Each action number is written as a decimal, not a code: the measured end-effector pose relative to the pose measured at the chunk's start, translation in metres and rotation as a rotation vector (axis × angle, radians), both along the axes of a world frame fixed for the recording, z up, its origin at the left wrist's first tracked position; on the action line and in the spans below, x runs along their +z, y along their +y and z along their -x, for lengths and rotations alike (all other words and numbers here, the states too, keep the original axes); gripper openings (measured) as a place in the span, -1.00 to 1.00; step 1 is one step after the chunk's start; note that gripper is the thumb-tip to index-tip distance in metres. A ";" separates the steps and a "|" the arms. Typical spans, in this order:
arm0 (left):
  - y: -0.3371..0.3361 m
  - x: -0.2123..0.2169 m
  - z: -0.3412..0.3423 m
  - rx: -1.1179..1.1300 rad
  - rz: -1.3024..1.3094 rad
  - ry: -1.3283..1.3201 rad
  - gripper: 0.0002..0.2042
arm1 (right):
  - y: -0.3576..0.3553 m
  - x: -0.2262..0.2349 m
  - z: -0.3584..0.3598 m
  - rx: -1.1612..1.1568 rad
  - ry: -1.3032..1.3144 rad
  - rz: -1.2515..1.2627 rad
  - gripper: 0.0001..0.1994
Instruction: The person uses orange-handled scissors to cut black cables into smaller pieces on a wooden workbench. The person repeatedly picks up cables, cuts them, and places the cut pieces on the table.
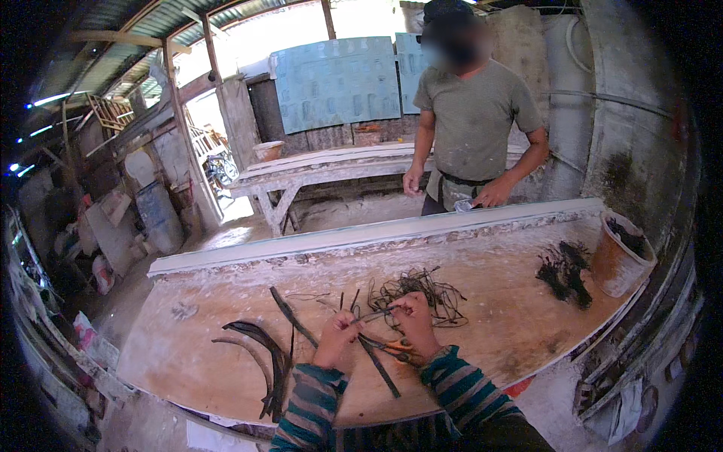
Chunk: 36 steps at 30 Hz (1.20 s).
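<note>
Wood bench point(489, 331) w/ wire tangle point(422, 290), curved strips point(260, 346), bucket point(619, 260).

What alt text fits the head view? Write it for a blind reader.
A person's left hand and right hand pinch a thin dark wire over a plaster-crusted table, beside a wire tangle, orange-handled pliers and a bucket. Another person stands opposite.

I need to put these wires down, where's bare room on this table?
Bare table lies between the wire tangle and the dark clump beside the bucket. The far left corner is bare too. It's crowded around both hands and the curved strips.
</note>
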<state>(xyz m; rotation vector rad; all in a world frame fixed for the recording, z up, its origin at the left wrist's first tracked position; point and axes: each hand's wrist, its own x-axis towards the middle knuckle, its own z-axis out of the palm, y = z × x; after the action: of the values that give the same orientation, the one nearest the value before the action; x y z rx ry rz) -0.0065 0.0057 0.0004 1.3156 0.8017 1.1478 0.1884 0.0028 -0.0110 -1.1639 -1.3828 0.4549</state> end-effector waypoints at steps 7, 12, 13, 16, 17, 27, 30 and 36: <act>0.019 -0.014 0.017 0.343 0.000 -0.126 -0.95 | -0.031 0.031 0.018 0.597 0.028 0.260 -0.92; 0.019 -0.019 0.017 0.300 -0.004 -0.144 -0.96 | -0.036 0.020 0.026 0.955 -0.090 0.143 -0.82; 0.020 -0.022 0.017 0.287 0.001 -0.142 -0.96 | -0.037 0.021 0.026 0.970 -0.125 0.098 -0.82; 0.022 -0.026 0.013 0.244 0.009 -0.132 -0.96 | -0.033 0.015 0.022 0.966 -0.002 0.194 -0.84; 0.021 -0.026 0.010 0.231 0.006 -0.125 -0.96 | -0.033 0.016 0.019 0.968 -0.005 0.212 -0.86; 0.014 -0.028 -0.001 0.045 0.027 -0.054 -0.92 | -0.036 0.024 0.016 0.957 0.207 0.362 -0.90; 0.002 -0.012 -0.006 0.026 0.091 -0.110 -0.96 | -0.042 0.040 0.014 0.848 0.284 0.371 -0.89; 0.000 -0.013 -0.009 -0.049 -0.081 0.114 -0.91 | -0.010 0.012 0.001 0.374 0.312 0.186 -0.89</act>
<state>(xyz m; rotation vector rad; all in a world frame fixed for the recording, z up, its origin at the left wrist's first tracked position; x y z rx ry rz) 0.0025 0.0060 -0.0124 1.4706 0.8084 1.0837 0.1874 -0.0073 0.0009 -0.9298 -1.3014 1.0063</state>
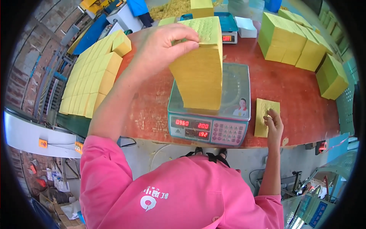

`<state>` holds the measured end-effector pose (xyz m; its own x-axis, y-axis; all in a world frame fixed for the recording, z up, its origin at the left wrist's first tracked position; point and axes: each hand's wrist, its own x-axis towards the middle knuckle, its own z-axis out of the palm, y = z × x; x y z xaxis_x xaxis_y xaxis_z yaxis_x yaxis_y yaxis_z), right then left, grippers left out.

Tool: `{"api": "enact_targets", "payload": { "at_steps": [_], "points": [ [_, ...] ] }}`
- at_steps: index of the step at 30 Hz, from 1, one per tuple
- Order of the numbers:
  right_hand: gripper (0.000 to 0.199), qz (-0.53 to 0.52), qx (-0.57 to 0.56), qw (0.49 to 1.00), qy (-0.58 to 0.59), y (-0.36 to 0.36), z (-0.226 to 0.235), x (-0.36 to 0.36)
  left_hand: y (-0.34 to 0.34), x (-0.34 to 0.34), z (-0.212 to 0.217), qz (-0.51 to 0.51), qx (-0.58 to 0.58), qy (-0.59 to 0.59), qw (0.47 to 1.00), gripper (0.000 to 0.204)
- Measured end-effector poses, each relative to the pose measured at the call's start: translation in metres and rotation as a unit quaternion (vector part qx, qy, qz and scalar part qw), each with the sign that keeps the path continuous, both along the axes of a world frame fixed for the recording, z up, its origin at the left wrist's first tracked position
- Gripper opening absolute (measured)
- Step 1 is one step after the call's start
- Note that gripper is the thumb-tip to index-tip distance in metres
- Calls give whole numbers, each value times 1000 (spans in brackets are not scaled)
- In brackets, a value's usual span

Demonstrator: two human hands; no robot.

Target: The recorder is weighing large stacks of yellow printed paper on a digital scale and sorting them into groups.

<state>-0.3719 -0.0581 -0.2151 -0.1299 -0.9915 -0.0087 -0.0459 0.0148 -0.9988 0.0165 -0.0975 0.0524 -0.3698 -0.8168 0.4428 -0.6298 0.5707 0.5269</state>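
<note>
A tall stack of yellow paper [200, 76] stands on the flat pan of a digital scale [236, 91], leaning a little and wider toward its top. At its upper near edge, my left hand [167, 44] is closed, thumb and fingers pinching the top sheets. Rows of small embossed marks cover the stack's top. To the right of the scale, a thin pile of yellow paper [262, 128] lies flat on the red table. My right hand [274, 124] is over this pile with bent fingers pinched at its top sheets. Red digits glow on the scale's front panel.
Blocks of yellow paper [89, 76] are packed in rows at the left. More paper blocks [286, 40] stand at the back right of the red table [148, 110]. Behind the tall stack is a second scale [228, 23] bearing a yellow block. A person in blue [138, 7] stands far back.
</note>
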Motion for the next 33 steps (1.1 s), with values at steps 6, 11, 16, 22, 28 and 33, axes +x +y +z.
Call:
{"api": "enact_targets", "payload": {
  "at_steps": [6,11,16,22,28,33],
  "points": [
    [34,23,-13,1000,-15,0,33,6,9,-11,-2,30,-126,-27,991,9],
    [54,162,14,948,-273,6,112,32,30,-65,0,66,-386,-67,918,6],
    [52,237,51,860,-449,18,147,20,92,-149,-46,-147,-337,-158,916,20],
    [43,40,119,977,-175,8,73,-49,89,-210,-143,-253,-159,-54,953,41],
    [45,33,177,969,-167,-2,34,-78,108,-139,-157,-225,245,-28,943,27],
    [46,105,182,968,-137,-37,10,-66,149,-96,-165,-100,330,-50,937,21]
  ]
}}
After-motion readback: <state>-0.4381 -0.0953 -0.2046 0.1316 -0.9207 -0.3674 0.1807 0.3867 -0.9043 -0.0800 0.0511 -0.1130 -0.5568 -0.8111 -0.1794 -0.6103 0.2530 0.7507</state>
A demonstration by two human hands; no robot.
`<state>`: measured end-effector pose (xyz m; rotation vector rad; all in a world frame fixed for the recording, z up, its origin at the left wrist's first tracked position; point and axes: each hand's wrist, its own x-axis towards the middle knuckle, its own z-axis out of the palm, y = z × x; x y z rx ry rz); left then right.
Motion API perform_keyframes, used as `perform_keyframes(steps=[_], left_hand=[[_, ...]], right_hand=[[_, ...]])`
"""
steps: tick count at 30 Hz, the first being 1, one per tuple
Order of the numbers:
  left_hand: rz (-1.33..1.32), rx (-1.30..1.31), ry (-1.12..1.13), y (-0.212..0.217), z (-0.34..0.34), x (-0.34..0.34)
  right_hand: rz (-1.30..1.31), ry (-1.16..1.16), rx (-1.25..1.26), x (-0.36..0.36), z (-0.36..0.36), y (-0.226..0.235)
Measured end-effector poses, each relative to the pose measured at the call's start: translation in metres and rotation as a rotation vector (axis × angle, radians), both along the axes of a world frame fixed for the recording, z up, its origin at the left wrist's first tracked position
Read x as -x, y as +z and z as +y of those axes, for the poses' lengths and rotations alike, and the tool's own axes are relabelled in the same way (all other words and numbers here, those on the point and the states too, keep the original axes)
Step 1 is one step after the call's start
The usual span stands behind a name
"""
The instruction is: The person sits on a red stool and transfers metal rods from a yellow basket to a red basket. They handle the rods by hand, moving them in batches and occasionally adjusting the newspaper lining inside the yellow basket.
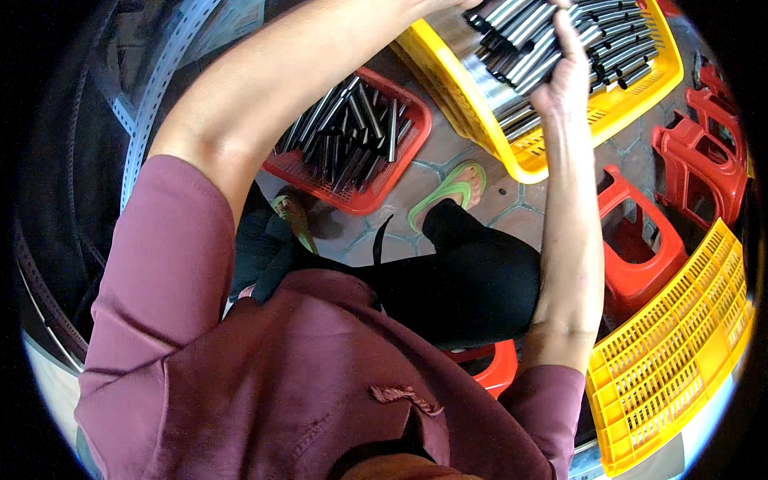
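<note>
Floor [512, 212]: polygonal tiles
Right hand [562, 84]: curled around a bundle of glossy cylindrical metal tubes [532, 36], over the yellow slatted plastic basket [524, 172]
Left hand [466, 3]: mostly cut off, grip indiscernible
Red mesh plastic basket [416, 144]: jumbled straight shiny tubes [352, 120]

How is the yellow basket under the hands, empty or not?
Not empty: many metal tubes lie side by side inside the yellow basket.

Bent left arm [276, 88] and straighter right arm [572, 232] stretch both hands [562, 86] forward.
</note>
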<state>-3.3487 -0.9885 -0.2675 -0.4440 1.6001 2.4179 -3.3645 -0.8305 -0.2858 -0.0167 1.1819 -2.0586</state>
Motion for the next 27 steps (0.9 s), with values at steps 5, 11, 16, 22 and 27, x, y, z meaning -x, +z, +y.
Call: perform_keyframes(steps=[5, 11, 16, 22, 27], left_hand=[[0.222, -0.098, -0.012, 0.061, -0.015, -0.044], [0.395, 0.177, 0.097, 0.092, -0.062, -0.134], [0.182, 0.210, 0.224, 0.044, -0.099, -0.218], [-0.363, -0.090, 0.359, -0.073, -0.056, -0.301], [-0.424, -0.178, 0.319, -0.144, -0.014, -0.320]], right_hand=[[0.158, -0.114, 0.084, -0.036, -0.023, 0.059], [0.335, -0.046, -0.072, -0.113, -0.056, 0.126], [0.360, 0.123, -0.065, -0.158, -0.086, 0.048], [-0.126, 0.204, -0.165, -0.233, -0.065, -0.073], [-0.343, 0.134, -0.220, -0.260, -0.024, -0.142]])
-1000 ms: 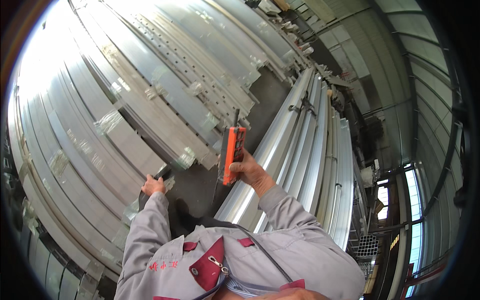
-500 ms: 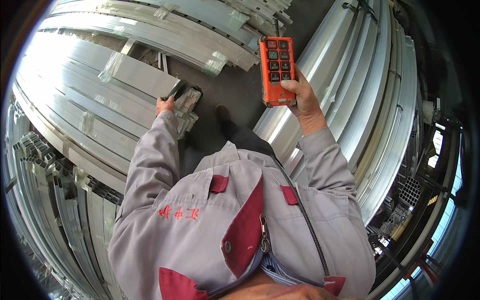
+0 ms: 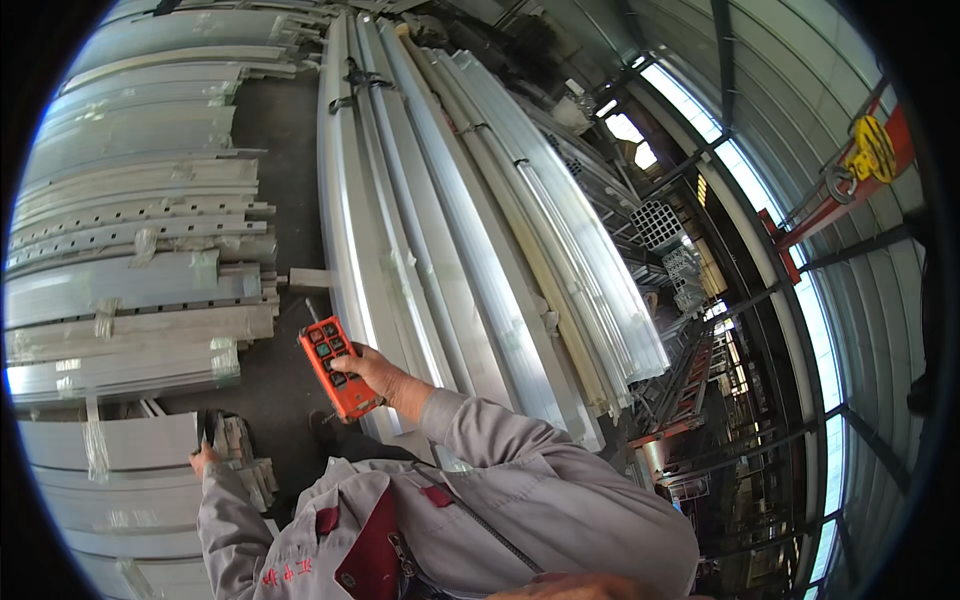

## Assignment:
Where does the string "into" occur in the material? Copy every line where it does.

## Task answer:
Instruction: The person uses orange-handled scissors to cut black cables into smaller pieces on a wooden workbench. The person repeatedly picks up cables, cuts them, and places the cut pieces on the table.
Target: The recorder is weighing large stacks of yellow printed paper on a digital scale and sorting them into groups.

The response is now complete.